INFORMATION SHOWN |
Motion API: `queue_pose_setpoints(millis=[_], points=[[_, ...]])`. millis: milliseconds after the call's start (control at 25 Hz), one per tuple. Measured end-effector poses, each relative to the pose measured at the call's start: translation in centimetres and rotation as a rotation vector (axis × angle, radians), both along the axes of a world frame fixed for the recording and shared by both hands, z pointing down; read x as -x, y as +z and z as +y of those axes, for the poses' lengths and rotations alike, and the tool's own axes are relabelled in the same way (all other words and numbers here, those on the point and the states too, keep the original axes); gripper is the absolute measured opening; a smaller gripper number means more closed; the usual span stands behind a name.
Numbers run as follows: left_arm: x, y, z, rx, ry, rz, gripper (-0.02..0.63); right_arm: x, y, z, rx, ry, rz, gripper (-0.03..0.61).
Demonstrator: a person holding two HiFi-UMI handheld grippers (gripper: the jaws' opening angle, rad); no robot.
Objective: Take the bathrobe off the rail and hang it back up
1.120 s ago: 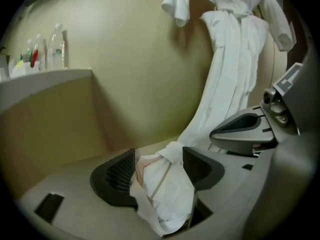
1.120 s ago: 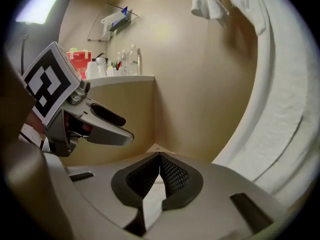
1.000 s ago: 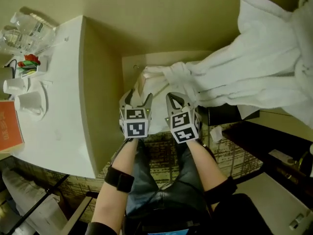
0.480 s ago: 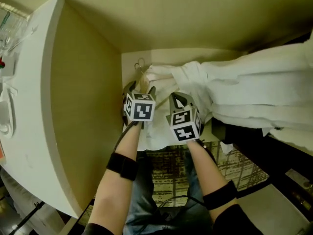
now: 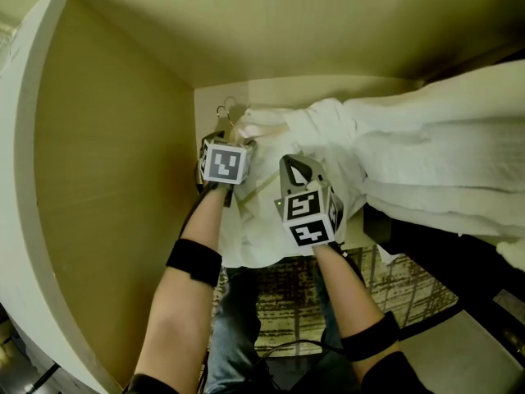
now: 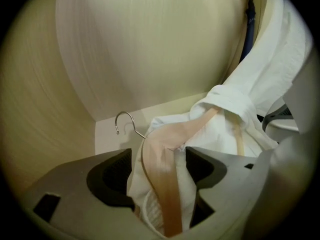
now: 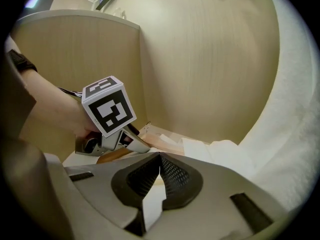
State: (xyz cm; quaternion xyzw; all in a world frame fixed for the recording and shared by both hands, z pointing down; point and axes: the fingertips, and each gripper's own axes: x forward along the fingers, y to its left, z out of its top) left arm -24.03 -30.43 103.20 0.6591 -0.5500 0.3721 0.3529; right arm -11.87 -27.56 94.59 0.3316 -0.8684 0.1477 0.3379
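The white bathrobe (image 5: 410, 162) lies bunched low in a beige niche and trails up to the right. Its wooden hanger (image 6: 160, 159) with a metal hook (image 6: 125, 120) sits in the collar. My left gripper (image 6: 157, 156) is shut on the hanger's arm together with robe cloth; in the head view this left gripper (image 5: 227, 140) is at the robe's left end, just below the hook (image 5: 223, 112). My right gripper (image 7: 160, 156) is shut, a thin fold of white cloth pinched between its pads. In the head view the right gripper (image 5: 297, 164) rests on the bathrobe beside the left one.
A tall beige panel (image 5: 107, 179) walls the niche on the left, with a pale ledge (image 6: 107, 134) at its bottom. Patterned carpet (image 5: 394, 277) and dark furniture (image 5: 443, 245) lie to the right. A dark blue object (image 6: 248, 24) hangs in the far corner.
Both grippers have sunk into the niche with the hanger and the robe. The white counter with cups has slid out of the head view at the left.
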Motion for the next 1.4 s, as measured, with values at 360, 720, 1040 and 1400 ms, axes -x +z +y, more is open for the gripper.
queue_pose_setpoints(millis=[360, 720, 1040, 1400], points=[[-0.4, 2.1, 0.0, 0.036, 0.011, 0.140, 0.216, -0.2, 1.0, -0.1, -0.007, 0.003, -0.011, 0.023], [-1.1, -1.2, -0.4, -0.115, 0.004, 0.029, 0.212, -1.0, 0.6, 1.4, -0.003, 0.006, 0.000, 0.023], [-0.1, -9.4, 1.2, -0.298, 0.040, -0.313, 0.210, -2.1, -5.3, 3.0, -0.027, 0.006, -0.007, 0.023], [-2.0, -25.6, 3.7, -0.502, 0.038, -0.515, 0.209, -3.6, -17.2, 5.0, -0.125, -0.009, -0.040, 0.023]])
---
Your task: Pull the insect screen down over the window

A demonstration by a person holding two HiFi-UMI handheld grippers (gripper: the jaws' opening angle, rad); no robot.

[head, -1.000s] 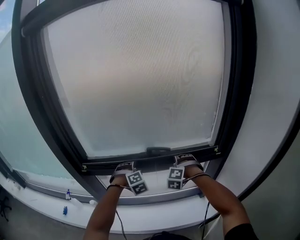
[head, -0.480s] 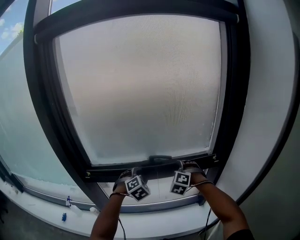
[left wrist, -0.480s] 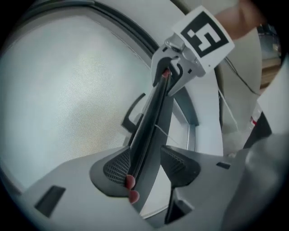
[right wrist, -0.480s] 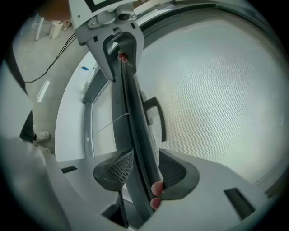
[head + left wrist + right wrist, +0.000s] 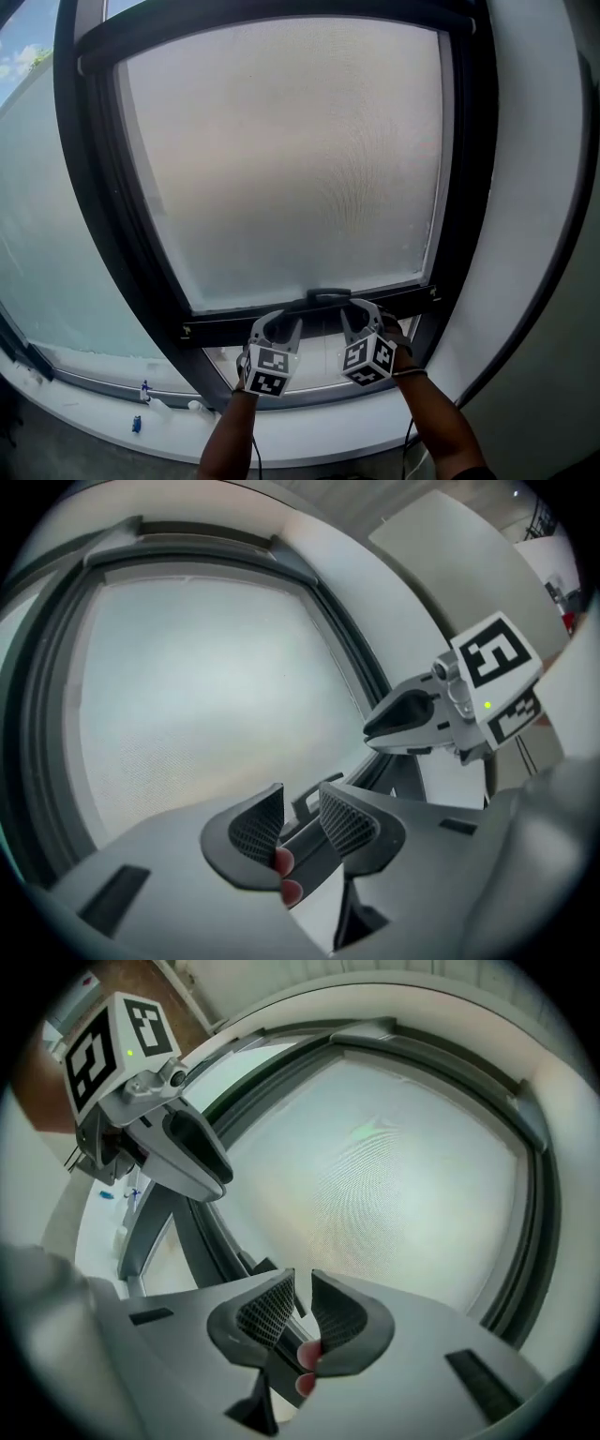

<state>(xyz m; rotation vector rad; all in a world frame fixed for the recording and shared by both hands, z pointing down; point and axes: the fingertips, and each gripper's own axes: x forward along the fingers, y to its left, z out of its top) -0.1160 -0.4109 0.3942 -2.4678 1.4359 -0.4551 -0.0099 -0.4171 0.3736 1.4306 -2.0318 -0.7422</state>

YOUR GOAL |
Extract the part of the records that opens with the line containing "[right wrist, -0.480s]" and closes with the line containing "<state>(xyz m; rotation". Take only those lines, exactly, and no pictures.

RESPONSE TO THIS EXERCISE |
[right wrist, -0.480s] 
[head + left wrist + right wrist, +0.000s] 

<state>(xyz m; rotation vector rad; all in a world frame fixed for the recording and shared by both hands, z pointing down; point and axes: the fingertips, and each gripper's own axes: x forward along the fingers, y to its left, z out of its top) -0.1160 -0.4109 0.3942 -2.4678 1.4359 -0.4551 -0.0099 -0.4171 0.3736 1.4306 -2.0318 -0.7422</state>

This concludes the response to the exercise.